== THE DATA ==

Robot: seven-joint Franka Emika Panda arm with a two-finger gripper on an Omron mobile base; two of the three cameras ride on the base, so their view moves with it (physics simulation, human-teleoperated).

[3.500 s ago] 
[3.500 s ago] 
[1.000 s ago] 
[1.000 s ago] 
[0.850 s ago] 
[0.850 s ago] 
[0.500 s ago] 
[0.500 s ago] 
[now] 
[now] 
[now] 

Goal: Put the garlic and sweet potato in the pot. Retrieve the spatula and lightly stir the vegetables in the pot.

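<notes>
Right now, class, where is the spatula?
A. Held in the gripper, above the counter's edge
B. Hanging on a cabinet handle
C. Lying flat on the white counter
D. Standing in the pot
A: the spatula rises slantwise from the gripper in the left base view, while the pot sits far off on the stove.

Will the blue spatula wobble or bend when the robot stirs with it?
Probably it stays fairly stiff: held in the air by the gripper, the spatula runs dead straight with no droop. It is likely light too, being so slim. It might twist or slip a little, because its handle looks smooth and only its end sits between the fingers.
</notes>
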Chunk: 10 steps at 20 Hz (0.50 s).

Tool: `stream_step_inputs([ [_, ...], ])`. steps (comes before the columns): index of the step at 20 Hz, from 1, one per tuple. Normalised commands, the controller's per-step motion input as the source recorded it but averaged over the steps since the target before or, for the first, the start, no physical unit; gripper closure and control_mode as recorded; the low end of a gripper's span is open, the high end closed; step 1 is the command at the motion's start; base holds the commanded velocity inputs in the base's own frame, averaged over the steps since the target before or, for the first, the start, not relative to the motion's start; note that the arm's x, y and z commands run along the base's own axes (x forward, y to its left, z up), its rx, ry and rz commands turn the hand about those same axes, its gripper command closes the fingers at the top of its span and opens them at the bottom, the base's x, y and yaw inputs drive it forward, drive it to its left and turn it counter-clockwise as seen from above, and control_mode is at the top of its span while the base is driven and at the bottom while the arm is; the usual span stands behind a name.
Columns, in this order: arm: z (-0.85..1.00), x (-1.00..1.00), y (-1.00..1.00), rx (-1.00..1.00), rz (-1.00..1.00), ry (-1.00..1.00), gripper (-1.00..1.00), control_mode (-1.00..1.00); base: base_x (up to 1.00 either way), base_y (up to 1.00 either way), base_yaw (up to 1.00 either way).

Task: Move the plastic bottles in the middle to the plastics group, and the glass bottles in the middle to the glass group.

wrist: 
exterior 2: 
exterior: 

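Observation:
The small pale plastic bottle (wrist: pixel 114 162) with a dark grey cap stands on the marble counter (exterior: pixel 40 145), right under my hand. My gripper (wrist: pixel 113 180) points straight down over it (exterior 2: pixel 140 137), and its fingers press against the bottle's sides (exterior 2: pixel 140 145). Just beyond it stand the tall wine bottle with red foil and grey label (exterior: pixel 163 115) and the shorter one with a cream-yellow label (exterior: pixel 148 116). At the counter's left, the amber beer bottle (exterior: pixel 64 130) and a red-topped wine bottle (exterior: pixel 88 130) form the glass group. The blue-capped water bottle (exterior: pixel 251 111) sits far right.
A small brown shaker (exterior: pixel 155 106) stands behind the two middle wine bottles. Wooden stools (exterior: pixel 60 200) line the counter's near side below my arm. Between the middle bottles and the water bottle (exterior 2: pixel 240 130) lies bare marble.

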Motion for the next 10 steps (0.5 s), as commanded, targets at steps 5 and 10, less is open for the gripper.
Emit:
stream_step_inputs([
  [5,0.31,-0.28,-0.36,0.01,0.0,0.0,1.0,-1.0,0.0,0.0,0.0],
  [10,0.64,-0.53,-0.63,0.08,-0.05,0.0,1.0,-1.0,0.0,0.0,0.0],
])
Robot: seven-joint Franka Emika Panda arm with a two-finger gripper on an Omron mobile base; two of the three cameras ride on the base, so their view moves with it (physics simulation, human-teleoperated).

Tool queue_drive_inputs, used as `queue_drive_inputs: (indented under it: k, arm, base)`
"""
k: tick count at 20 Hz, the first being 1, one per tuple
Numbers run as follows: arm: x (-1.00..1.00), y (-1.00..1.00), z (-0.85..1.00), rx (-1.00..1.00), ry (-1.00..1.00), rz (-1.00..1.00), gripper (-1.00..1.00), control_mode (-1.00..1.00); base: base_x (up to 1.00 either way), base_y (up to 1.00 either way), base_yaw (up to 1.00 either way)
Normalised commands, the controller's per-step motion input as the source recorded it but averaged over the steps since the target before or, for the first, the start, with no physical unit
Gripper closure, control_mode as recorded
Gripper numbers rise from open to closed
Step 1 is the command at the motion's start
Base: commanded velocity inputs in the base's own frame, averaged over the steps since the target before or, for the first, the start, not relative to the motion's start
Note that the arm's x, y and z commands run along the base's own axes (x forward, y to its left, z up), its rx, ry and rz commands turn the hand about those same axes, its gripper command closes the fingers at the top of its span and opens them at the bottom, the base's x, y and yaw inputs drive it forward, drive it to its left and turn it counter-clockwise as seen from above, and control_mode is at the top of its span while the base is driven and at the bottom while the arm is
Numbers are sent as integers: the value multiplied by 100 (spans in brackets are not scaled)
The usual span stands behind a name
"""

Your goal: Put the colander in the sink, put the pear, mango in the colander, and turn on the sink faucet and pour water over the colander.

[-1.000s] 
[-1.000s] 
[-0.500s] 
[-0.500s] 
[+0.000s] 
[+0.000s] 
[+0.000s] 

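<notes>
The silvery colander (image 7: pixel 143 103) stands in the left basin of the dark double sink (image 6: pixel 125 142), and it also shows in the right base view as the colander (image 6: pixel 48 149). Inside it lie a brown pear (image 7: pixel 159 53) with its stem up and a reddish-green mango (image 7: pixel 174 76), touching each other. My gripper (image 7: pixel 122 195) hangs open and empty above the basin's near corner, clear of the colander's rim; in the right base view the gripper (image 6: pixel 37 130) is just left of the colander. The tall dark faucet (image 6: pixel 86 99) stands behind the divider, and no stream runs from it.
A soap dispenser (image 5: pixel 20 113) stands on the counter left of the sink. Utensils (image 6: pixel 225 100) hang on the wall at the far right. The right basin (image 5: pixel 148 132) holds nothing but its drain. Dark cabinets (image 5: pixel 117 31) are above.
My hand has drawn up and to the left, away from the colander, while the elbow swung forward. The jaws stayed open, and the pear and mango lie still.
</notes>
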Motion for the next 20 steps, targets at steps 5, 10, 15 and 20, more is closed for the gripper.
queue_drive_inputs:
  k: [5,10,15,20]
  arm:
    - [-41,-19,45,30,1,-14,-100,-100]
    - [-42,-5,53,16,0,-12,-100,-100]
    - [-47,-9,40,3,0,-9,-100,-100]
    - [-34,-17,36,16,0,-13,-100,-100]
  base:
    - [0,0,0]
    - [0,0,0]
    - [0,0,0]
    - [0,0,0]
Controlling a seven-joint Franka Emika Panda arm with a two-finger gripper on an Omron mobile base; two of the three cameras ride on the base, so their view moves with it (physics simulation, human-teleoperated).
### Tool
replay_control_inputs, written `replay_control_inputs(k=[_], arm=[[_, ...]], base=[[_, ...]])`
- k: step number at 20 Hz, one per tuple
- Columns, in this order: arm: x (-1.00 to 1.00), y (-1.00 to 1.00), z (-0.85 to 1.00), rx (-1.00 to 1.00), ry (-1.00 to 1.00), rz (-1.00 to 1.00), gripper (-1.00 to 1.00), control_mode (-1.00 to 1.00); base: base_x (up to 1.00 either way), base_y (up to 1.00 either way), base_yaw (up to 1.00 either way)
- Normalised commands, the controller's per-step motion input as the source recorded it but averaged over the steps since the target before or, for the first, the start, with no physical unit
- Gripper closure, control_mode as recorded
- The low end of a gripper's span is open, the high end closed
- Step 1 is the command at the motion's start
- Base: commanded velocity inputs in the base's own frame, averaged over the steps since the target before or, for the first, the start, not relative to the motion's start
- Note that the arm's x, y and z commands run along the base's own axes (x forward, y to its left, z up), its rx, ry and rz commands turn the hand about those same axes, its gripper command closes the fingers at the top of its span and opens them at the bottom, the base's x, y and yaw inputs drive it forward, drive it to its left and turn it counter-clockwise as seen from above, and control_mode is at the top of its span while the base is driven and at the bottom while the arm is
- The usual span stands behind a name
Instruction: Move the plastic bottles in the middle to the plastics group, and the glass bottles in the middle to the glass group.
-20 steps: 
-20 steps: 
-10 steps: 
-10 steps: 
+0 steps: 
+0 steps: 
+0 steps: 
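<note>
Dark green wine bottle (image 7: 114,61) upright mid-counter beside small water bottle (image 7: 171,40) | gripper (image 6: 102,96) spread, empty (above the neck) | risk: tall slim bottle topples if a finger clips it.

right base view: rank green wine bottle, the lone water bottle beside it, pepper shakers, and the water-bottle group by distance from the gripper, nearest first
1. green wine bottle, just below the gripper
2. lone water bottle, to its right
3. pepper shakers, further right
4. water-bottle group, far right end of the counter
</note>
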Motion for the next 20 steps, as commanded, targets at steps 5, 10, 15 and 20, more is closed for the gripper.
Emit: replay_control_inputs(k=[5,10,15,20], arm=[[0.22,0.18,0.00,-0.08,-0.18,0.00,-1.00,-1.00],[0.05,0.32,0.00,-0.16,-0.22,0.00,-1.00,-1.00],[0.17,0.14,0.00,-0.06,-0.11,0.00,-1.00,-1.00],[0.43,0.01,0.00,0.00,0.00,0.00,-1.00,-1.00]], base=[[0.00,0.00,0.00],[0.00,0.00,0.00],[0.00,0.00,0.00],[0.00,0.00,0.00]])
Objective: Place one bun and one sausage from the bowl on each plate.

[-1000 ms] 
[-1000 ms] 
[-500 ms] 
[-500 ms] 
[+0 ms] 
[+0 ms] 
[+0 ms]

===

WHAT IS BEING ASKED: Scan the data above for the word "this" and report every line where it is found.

RESPONSE:
Columns, in this order: arm: z (-0.85..1.00), x (-1.00..1.00), y (-1.00..1.00), rx (-1.00..1.00), rz (-1.00..1.00), ry (-1.00..1.00), gripper (-1.00..1.00), control_mode (-1.00..1.00); base: base_x (up to 1.00 either way), base_y (up to 1.00 either way), base_yaw (up to 1.00 either way).
- Columns, in this order: arm: x (-1.00 to 1.00), y (-1.00 to 1.00), z (-0.85 to 1.00), rx (-1.00 to 1.00), ry (-1.00 to 1.00), rz (-1.00 to 1.00), gripper (-1.00 to 1.00), control_mode (-1.00 to 1.00); base: base_x (up to 1.00 either way), base_y (up to 1.00 either way), base_yaw (up to 1.00 either way)

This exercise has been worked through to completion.